= REQUIRED ACTION =
Search the records below for the string "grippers", and report each line that contains it.

= RECORDS FOR THE EXERCISE =
———
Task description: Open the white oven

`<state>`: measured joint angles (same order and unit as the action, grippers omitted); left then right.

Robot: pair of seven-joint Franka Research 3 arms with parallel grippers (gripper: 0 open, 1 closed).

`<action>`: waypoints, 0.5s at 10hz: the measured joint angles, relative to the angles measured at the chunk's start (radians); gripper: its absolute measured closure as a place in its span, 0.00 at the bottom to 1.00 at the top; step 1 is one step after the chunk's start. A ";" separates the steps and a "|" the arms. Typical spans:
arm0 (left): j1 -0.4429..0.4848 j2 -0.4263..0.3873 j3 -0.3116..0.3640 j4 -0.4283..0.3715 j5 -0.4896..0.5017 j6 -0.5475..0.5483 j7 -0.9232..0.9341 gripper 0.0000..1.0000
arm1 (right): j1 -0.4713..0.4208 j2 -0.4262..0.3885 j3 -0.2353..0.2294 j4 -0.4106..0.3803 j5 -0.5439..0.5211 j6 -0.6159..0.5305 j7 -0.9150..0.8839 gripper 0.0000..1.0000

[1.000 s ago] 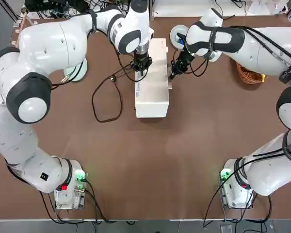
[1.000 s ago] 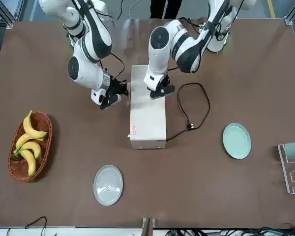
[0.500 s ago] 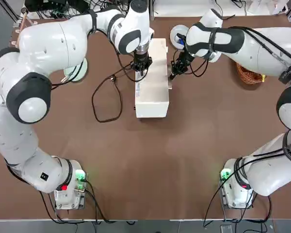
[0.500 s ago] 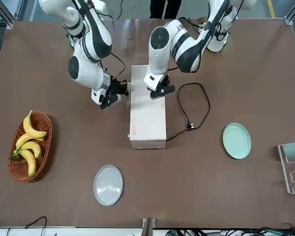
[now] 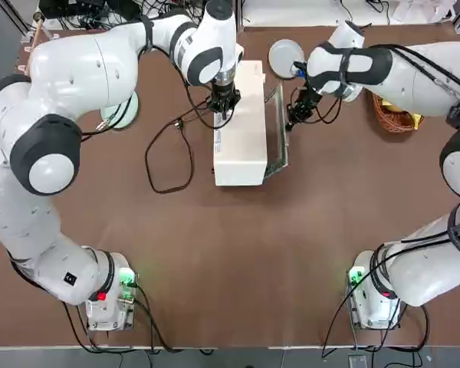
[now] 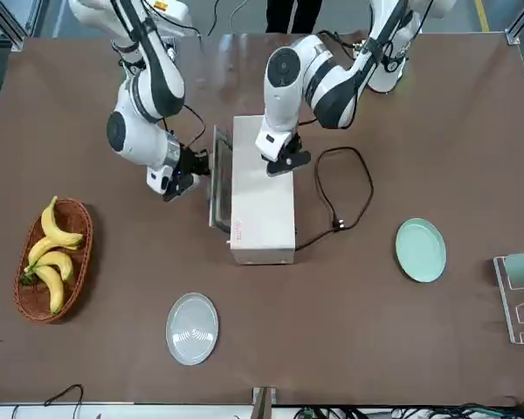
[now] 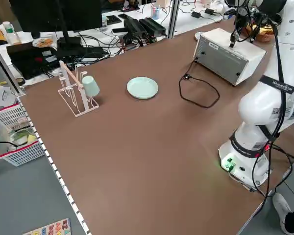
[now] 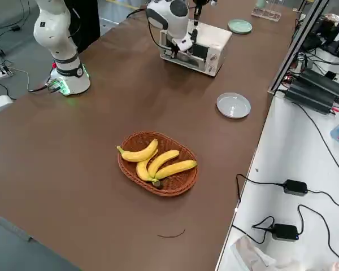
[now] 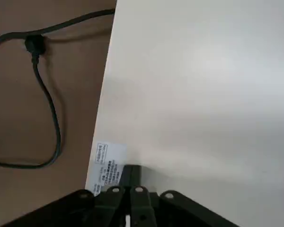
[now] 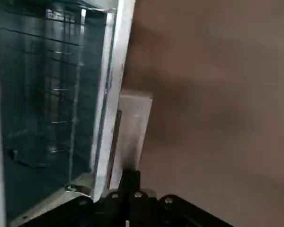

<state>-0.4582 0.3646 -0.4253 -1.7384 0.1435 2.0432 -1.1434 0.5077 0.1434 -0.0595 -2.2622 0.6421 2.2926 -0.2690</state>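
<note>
While the white oven [image 5: 240,126] sits near the table's centre, toward twelve o'clock, its glass door [image 5: 276,130] is partly swung out. The right gripper [image 5: 294,116], fingers pressed together and holding nothing, hooks the door's metal edge — it should pull smoothly toward three o'clock. The left gripper [image 5: 224,106], also closed and empty, presses on the smooth boxy top to steady it.

Looks like a robotics lab, not a kitchen. Two arms bolted to a big brown table [image 7: 137,161], a side bench at the upper left of the left side view piled with black power supplies [image 7: 142,27], a monitor [image 7: 54,14] and cables.
</note>
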 joint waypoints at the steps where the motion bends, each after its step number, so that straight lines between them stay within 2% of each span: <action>1: 0.000 0.000 0.000 0.000 0.000 0.000 0.000 0.99 | -0.018 0.021 0.001 -0.011 -0.022 0.018 -0.004 0.97; 3: 0.000 0.000 0.000 0.001 0.000 0.001 0.000 0.99 | -0.071 0.067 0.001 -0.012 -0.110 0.047 -0.007 0.97; 5: 0.004 0.000 0.004 0.004 0.000 0.011 0.000 0.99 | -0.186 0.081 0.000 -0.014 -0.274 0.045 -0.022 0.97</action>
<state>-0.4541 0.3648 -0.4215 -1.7345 0.1436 2.0545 -1.1435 0.3213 0.2240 -0.0591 -2.2759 0.3686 2.3378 -0.2907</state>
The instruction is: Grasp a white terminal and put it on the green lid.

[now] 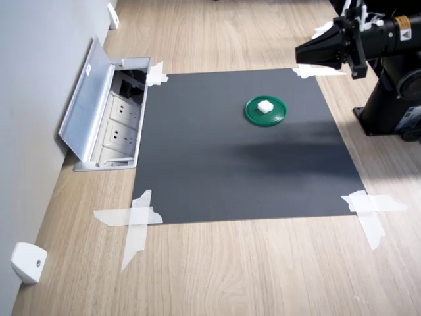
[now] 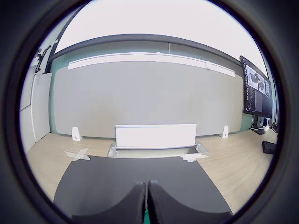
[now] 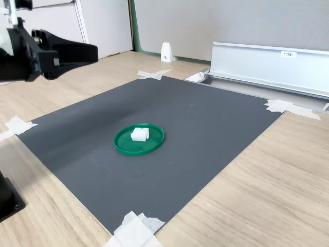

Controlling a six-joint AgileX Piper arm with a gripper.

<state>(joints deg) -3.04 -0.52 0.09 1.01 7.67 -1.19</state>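
And there's the white terminal (image 3: 139,134) sitting on the green lid (image 3: 126,146), gripper (image 3: 92,52) raised well clear, fingers pressed together, empty.

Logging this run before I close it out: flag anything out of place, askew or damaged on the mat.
Nothing stands out. The white terminal rests inside the green lid, which lies flat on the dark mat. The gripper is raised clear of both, jaws closed. The mat's taped corners look rough but hold.

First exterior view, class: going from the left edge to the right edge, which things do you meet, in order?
White wedge-shaped piece → open floor socket box → crossed white tape strips → green lid holding the white terminal → gripper → arm base.
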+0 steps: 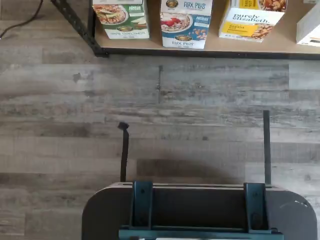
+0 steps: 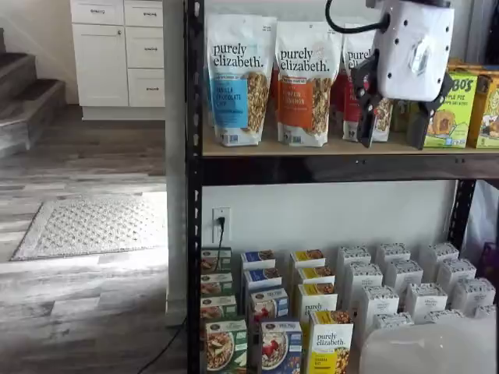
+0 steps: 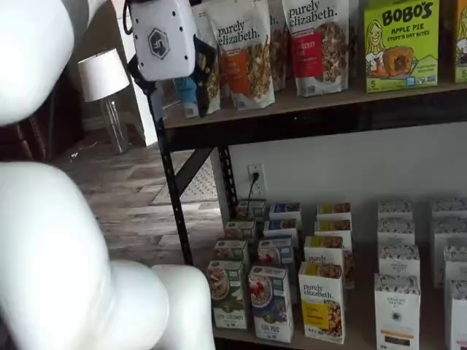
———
= RESPONSE TO THIS EXERCISE =
`<state>`: measured joint angles (same order and unit as the action, grippers omitted); left then right.
Robot: pair of seven-joint Franka Research 3 arms with parallel grippers (gripper: 0 open, 1 closed).

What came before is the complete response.